╭──
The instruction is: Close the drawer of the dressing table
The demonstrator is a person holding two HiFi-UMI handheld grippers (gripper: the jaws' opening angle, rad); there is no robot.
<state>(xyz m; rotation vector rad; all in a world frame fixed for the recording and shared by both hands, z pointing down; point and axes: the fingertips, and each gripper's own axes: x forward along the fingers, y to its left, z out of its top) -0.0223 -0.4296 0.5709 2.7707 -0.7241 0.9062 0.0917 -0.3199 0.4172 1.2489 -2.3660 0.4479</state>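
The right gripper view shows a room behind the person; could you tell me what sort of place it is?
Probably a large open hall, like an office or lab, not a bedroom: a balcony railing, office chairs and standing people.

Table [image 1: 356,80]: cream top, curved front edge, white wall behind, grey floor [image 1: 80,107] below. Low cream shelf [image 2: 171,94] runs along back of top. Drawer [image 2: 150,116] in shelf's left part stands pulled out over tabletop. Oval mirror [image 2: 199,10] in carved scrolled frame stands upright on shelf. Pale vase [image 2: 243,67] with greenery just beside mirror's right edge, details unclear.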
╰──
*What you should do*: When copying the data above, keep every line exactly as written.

*Response area*:
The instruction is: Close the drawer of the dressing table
The demonstrator is a person holding two HiFi-UMI handheld grippers (gripper: the jaws' opening angle, rad); there is no robot.
<state>(xyz m; rotation vector rad; all in a world frame fixed for the recording and shared by both hands, z pointing down; point and axes: the fingertips, and each gripper's own axes: x forward along the fingers, y to its left, z out of its top) -0.0223 -0.4296 0.5709 2.7707 -0.7241 0.9062 0.0917 -0.3199 0.4172 1.2489 -2.3660 0.4479</state>
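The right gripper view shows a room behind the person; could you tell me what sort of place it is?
Probably a large open hall, like an office or lab, not a bedroom: a balcony railing, office chairs and standing people.

Table [image 1: 356,80]: cream top, curved front edge, white wall behind, grey floor [image 1: 80,107] below. Low cream shelf [image 2: 171,94] runs along back of top. Drawer [image 2: 150,116] in shelf's left part stands pulled out over tabletop. Oval mirror [image 2: 199,10] in carved scrolled frame stands upright on shelf. Pale vase [image 2: 243,67] with greenery just beside mirror's right edge, details unclear.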

The output above is complete as it stands.